RFR (S): 7177745: JSR292: Many Callsite relinkages cause target method to always run in interpreter mode
john.r.rose at oracle.com
Tue Jan 26 22:48:22 UTC 2016
What I would like to see is for users to feel free to use CallSites
with any amount of mutability, and have the JVM pick a good
strategy for speculating and optimizing through CS target bindings.
By "good" I mean that, if the CS is not megamutable, you get
the performance comparable to an "invokestatic". But if the
CS *is* megamutable (unstable), it is not "good" (IMO) to issue
a storm of recompilations, especially if (as is usually the case)
the megamutable CS is one of 1000s of other call sites in the
same code blob, all of which must be recompiled because one
CS had a problem.
Instead, the megamutable CS should be downgraded to an
indirect call through a normal (or volatile) variable.
So does this leave some performance on the floor? Of course;
perhaps the CS finally settles down long enough for the JVM
to venture a profitable recompilation, and for the cost of recompilation
to be paid off by further stability and efficient execution of the CS.
My main point here is that reoptimization of megamutables is
a misuse of speculation. I'm not saying that the JIT should have
a tantrum and refuse to compile the call site (which is a bug),
but it should stop speculating that it is stable when in fact it is not.
There are lots of ways to improve the performance of megamutables,
but unconditional recompilation is not one of those ways. It uses
a wrecking ball to swat a fly.
Handling megamutables is very much like handling megamorphics.
You want to hang on to the hope that there are really just a few
branches (common case) and optimize those, and call out-of-line
for the rest. If that hope fails, you call out-of-line always. And
you want to detect if the statistics change, where the entropy of
the CS target goes down to a small number, so you can venture
another recompile with up-to-date speculation. We should apply
these techniques to both megamorphics and megamutables.
So there's an ambiguity in the contract: Is CS speculation just
a best-efforts kind of thing, or is the JVM contracted to mechanically
recompile on every CS change? I think the reasonable reading
of the javadoc (etc.) is the first, not the second.
How would a user communicate that his CS is a special one,
whose invalidation should *always* trigger reoptimization?
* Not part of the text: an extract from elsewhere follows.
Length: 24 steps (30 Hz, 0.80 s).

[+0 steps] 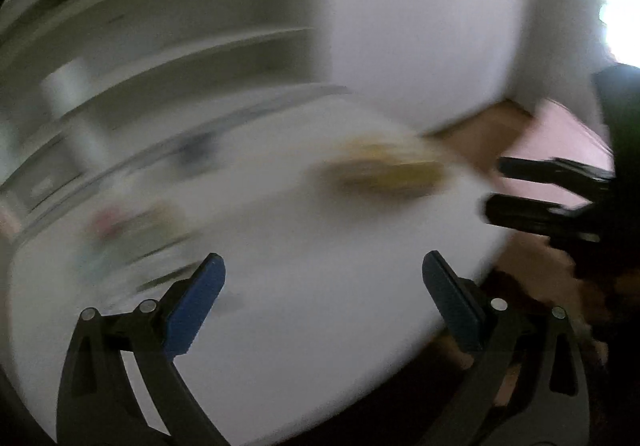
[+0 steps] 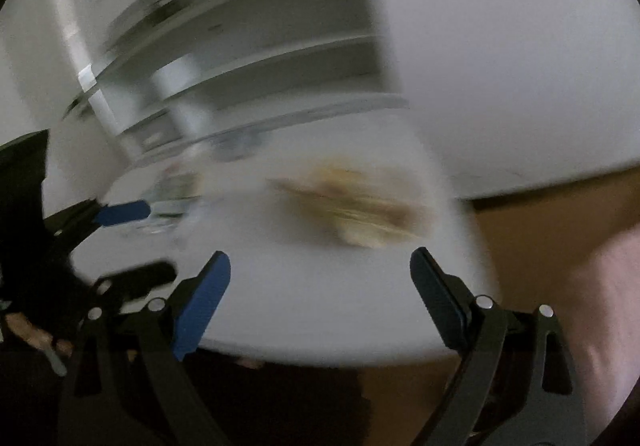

I don't know, maybe an integer-valued callback that is triggered
during setTarget calls, and returns the amount of (virtual)
time before the next reoptimization should be attempted.
The callback would be passed the number of previous
reoptimizations (at this site or in the whole method or
both), as a warning of how resource-intensive this CS
is becoming. Returning constant zero means the
current behavior. I think you can see lots of problems
with such an API.
And, I think that sort of thing isn't notably better than simple
JVM heuristics. Here's how I think we should fix the
1. Speculate at first that a CS is immutable.
2. If that fails, speculate that it is stable, as:
if (cs.t == expected) inline expected(); else outline cs.t();
Collect a profile count along the outline path.
3. Every once in a while, if a code blog is accumulating
outline counts, queue it for reoptimization.
Crucially, do this in such a way that the JIT does
not become a foreground consumer of CPU cycles.
4. When recompiling a stable call site, always
inline the current target ("this time fer sure!").
Maybe if this is a *really* bad actor (but how
can you tell?) forget the speculation part.
5. Maybe, speculate on the LF of the target,
not the target itself, to allow some degree of
harmless variation by targets. (For some
codes that will help, although it interacts
with MH customization in tricky ways.)
6. Maybe fiddle with collecting previous hot targets,
or (better) empower the JDK code to manage that stuff.
PIC logic should be handled at the JDK level,
not in the JIT.
Anyway, if the above gets addressed eventually,
or if the rest of the MLVM crew proves that I don't
know what I'm talking about, I'm OK with this fix.
"Reviewed", assuming future improvements.
On Jan 20, 2016, at 3:54 AM, Vladimir Ivanov <vladimir.x.ivanov at oracle.com> wrote:
> John, Chris, thanks for the feedback.
> I don't think it is only about microbenchmarks. Long-running large applications with lots of mutable call sites should also benefit for this change. Current JVM behavior counts invalidations on root method, so nmethods with multiple mutable call sites (from root & all inlined callees) are more likely to hit the limit, even if there's no mega-mutable sites. It just sums up and PerMethodRecompilationCutoff (= 400, by default) doesn't look like a huge number.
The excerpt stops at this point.